81. DU MÊME.

Breslau, 4 septembre 1741.



Sire,

J'ai reçu vos vers admirables, et ceux dont vous honorez Voltaire, que j'ai d'abord fait partir,

Oui, ces beaux vers dont le sens prophétique
De Robinson nous fixe le destin;
Son maître et lui se trémoussent en vain
Pour nous montrer leur peu de politique.

V. M. fait parler à Nostradamus un langage bien spirituel, qu'on ne trouve pas dans les ouvrages que tout le monde lit et qu'on n'entend point.

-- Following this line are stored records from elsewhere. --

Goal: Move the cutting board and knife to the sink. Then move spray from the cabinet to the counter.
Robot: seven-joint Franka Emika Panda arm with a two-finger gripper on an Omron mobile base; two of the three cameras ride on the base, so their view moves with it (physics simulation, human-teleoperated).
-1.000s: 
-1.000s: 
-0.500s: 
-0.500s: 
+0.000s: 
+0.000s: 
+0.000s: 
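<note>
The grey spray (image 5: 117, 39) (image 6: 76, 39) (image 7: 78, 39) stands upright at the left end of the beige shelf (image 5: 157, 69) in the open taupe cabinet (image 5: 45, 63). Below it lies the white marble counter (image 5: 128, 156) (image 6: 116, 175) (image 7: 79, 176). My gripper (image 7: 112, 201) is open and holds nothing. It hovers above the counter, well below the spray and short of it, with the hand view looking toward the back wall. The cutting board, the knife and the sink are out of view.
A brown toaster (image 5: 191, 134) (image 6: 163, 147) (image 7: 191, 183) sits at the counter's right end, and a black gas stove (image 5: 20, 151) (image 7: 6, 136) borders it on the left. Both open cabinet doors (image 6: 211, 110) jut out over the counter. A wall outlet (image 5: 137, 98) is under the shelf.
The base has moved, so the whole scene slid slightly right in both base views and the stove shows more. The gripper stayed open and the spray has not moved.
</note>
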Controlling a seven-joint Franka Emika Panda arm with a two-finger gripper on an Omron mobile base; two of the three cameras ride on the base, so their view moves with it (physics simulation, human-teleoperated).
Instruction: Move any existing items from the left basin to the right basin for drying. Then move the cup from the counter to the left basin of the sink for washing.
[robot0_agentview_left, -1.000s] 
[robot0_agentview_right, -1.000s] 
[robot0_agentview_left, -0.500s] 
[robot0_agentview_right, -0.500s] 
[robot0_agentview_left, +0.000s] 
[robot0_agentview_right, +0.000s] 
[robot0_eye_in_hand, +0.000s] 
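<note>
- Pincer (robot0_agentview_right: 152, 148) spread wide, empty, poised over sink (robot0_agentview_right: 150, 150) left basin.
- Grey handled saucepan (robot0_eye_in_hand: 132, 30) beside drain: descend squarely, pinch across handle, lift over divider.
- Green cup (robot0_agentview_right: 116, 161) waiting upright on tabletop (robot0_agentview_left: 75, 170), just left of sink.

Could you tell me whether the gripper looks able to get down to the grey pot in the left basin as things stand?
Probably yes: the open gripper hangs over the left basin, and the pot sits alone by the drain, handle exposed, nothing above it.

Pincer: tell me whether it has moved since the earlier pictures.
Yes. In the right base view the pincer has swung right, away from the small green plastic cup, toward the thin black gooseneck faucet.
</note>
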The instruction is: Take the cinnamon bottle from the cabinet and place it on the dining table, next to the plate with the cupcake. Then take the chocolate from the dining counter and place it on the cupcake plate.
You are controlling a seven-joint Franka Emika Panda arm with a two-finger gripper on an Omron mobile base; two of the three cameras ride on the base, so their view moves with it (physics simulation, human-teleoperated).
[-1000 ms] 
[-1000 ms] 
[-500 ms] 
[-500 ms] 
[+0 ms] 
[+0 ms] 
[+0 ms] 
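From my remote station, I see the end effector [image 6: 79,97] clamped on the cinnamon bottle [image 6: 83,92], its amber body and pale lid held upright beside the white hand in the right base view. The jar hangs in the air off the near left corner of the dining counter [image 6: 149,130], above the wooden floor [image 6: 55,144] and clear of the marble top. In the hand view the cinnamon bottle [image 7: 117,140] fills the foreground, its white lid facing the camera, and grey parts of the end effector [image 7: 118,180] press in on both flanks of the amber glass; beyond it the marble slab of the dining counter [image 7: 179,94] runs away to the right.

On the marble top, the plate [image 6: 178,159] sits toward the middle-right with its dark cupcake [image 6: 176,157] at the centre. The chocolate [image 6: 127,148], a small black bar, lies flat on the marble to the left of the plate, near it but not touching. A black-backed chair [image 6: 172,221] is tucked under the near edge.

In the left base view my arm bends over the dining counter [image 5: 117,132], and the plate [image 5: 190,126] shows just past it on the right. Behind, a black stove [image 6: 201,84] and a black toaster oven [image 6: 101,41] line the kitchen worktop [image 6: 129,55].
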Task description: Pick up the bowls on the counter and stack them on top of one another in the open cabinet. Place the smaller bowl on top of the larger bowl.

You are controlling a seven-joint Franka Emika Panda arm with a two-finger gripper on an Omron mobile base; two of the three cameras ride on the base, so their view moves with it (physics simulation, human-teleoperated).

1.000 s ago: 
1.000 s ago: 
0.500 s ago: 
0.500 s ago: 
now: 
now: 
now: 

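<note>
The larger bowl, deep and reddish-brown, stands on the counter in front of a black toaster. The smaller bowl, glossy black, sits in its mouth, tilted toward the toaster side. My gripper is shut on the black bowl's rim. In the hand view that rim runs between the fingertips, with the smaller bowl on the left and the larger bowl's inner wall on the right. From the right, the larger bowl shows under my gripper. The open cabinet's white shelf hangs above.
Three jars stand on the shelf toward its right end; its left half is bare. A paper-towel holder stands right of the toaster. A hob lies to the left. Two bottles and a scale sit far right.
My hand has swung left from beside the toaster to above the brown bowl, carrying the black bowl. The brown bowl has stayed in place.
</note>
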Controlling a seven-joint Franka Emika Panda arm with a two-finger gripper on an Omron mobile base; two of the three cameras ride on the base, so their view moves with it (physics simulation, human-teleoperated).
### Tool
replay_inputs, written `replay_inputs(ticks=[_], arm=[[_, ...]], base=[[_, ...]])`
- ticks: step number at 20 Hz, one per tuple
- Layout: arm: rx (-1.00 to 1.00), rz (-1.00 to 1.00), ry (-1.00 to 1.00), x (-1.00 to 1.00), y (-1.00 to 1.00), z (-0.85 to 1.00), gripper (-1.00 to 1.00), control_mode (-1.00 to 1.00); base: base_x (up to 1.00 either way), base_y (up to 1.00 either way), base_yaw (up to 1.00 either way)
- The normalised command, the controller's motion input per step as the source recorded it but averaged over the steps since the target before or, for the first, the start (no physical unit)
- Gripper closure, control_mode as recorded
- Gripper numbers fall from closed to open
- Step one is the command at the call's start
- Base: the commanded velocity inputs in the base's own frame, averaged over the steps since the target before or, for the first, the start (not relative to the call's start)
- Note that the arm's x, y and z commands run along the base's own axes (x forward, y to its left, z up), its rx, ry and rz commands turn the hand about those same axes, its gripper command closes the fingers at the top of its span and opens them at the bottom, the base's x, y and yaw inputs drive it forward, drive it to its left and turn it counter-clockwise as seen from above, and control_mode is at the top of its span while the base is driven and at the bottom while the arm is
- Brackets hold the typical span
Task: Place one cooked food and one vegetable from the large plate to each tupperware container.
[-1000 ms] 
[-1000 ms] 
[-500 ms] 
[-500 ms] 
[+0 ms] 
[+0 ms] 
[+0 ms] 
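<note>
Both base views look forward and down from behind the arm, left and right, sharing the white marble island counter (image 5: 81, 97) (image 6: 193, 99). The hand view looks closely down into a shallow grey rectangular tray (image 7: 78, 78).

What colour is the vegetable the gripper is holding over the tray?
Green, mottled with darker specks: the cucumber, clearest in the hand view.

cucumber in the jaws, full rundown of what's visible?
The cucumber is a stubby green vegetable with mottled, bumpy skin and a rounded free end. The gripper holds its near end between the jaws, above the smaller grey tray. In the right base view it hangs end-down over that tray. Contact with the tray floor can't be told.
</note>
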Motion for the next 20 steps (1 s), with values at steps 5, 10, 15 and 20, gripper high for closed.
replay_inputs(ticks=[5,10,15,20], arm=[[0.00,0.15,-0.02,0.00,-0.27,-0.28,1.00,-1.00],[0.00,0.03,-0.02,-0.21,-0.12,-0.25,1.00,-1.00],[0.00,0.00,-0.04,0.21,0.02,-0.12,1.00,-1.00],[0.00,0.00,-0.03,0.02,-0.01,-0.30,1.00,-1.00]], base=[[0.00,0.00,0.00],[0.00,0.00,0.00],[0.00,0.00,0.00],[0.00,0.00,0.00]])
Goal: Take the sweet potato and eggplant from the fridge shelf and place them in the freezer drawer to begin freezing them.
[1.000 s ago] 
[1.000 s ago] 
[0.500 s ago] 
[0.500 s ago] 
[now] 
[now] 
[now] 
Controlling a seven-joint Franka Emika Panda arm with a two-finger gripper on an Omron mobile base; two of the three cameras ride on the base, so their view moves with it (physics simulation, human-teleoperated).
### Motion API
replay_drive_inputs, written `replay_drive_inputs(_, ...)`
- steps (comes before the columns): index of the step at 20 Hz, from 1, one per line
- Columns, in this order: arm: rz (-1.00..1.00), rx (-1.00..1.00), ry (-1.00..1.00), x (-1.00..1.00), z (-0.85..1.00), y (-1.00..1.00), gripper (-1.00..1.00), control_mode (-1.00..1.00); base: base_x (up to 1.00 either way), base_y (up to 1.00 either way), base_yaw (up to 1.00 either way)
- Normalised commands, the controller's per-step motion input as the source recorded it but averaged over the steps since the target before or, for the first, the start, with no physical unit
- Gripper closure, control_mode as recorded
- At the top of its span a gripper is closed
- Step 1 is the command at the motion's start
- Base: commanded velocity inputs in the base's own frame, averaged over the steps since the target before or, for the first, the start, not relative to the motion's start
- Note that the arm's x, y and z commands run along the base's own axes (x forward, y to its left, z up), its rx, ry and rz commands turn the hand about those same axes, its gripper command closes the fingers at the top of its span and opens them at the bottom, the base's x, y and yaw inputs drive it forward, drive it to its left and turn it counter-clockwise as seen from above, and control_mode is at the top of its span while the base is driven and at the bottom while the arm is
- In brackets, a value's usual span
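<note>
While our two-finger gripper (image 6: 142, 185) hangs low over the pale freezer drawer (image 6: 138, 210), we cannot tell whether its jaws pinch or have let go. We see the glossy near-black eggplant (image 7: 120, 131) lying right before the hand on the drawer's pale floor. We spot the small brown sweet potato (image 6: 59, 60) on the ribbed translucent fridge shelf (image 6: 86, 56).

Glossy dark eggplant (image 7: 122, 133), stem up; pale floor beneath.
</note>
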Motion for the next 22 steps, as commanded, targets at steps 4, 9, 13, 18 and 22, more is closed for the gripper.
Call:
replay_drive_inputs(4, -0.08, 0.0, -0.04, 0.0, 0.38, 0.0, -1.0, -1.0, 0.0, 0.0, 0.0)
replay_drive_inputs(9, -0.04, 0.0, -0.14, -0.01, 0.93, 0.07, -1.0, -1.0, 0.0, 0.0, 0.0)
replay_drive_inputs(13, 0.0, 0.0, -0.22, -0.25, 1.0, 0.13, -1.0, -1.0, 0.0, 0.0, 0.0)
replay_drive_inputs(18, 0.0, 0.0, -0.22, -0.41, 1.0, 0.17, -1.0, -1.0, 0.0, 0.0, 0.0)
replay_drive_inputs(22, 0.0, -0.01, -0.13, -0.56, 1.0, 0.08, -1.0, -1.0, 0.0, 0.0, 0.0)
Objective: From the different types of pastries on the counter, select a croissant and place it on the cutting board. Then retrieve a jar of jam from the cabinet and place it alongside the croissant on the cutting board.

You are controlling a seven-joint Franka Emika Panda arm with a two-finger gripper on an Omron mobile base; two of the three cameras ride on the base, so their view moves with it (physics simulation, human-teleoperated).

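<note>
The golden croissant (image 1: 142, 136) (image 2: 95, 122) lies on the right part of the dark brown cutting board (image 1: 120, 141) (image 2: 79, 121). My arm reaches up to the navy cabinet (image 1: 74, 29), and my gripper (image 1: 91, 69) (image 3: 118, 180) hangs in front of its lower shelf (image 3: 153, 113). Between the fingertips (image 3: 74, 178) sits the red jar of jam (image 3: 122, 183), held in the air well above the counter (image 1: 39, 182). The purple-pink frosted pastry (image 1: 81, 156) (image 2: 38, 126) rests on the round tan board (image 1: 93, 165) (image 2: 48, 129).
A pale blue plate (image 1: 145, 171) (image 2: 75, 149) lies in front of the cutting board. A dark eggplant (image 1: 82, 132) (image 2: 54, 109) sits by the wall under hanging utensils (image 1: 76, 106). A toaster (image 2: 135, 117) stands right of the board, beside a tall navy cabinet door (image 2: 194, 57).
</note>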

La manière ironique dont il plaît à V. M. d'apostropher mon pauvre petit esprit n'est-elle pas antimorale?

Quoi! j'aurais tout l'esprit qu'on trouve en Silésie!
C'est de moi joliment se ficher de bon cœur,
Moi, qui n'aurai, pour mon malheur,
Jamais qu'un filet de génie,

comme le beau parleur dit, en parlant d'une sauce, un filet de vinaigre.

Votre esprit est comme un torrent
Qui s'étend et qui tout embrasse,
Et rien ne peut lui faire face,
Qu'il ne le renverse à l'instant.

Je n'ai de l'esprit que ce qu'il faut de goût à un honnête homme pour distinguer quel est le bon vin de Champagne. C'est <132>tout ce qu'il m'en faut. Je suis d'ailleurs à présent comme un économe qui ne sème point ses terres, faute de grain. V. M. est sur le point d'entrer en Bohême, et mon magasin d'esprit est à Berlin.

On dit que la lune ne luit
Que par secours de lumière empruntée;
Otez-lui le soleil, elle est ce qu'est la nuit,
Et l'on voit sa splendeur tout à coup éclipsée.

V. M. donne de la tablature à tous les politiques. Les partisans de la reine de Hongrie cherchent sur le visage du ministre saxon les effets de son voyage à l'armée. Il est fort pour l'artifice.

On ne peut découvrir en rien
Ce qui se passe dans son âme,
Car toujours un égal maintien
Cache adroitement ce qu'il trame.
Ce maintien jamais inégal
Est, dit-on, aussi nécessaire
Que jugement au sieur Voltaire,
Qu'œil de Jordan à l'hôpital.

Je demande en grâce à V. M. une œuvre de surérogation; c'est la continuation de ses bonnes grâces, que je tâcherai de mériter. J'ai l'honneur d'être, etc.